Restating the data word for word is all that is required.

• Supplied material:
'''
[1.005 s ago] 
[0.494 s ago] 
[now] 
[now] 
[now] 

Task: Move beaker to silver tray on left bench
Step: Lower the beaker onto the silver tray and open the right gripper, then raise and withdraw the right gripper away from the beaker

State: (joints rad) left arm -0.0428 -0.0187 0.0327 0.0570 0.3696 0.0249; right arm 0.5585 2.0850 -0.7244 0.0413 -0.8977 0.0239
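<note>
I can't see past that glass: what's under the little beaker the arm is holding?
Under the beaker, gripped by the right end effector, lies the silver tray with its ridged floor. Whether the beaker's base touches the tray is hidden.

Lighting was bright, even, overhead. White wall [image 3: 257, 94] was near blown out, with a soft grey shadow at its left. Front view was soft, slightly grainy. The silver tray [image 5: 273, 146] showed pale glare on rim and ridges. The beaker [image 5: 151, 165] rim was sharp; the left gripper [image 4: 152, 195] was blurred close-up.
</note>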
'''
• Completed exercise:
[1.005 s ago] 
[0.494 s ago] 
[now] 
[now] 
[now] 

Task: Move beaker to silver tray on left bench
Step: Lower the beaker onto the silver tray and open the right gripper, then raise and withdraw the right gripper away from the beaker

State: (joints rad) left arm -0.0428 -0.0187 0.0327 0.0570 0.3696 0.0249; right arm 0.5585 2.0850 -0.7244 0.0413 -0.8977 0.0239
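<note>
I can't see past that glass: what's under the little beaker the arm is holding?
Under the beaker, gripped by the right end effector, lies the silver tray with its ridged floor. Whether the beaker's base touches the tray is hidden.

Lighting was bright, even, overhead. White wall [image 3: 257, 94] was near blown out, with a soft grey shadow at its left. Front view was soft, slightly grainy. The silver tray [image 5: 273, 146] showed pale glare on rim and ridges. The beaker [image 5: 151, 165] rim was sharp; the left gripper [image 4: 152, 195] was blurred close-up.
</note>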

With that, the answer is done.